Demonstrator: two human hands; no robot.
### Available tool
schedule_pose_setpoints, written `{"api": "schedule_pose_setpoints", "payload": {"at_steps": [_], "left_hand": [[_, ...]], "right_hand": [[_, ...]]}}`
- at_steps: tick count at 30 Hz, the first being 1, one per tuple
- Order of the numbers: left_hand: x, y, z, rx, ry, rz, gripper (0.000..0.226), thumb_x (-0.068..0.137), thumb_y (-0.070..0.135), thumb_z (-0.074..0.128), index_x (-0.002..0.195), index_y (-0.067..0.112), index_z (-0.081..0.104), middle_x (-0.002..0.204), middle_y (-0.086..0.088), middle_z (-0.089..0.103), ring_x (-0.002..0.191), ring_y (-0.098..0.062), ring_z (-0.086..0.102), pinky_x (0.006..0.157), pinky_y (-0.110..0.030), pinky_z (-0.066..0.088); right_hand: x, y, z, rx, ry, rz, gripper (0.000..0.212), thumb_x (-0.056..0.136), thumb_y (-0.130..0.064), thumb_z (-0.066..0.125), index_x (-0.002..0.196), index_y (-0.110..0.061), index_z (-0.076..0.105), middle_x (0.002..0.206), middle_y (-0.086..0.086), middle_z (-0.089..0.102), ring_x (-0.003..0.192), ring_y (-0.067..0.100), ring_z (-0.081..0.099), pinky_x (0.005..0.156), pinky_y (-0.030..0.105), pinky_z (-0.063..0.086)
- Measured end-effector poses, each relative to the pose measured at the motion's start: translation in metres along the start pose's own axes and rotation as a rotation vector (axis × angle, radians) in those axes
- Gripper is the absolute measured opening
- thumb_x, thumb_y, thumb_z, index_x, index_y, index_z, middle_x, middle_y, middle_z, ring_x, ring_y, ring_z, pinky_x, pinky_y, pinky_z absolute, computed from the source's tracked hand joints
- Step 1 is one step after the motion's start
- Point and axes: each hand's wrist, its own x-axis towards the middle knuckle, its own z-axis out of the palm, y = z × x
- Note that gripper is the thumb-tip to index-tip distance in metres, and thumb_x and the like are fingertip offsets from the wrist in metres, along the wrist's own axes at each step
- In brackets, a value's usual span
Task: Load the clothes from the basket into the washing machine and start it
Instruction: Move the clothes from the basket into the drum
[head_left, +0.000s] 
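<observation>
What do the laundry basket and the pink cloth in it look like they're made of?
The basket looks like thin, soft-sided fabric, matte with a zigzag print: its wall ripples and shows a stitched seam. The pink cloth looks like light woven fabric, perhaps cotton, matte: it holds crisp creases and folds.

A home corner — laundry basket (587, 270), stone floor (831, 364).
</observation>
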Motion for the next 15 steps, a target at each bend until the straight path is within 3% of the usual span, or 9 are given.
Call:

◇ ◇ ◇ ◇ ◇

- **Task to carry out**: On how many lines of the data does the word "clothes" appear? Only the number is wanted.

- **Task solution**: 2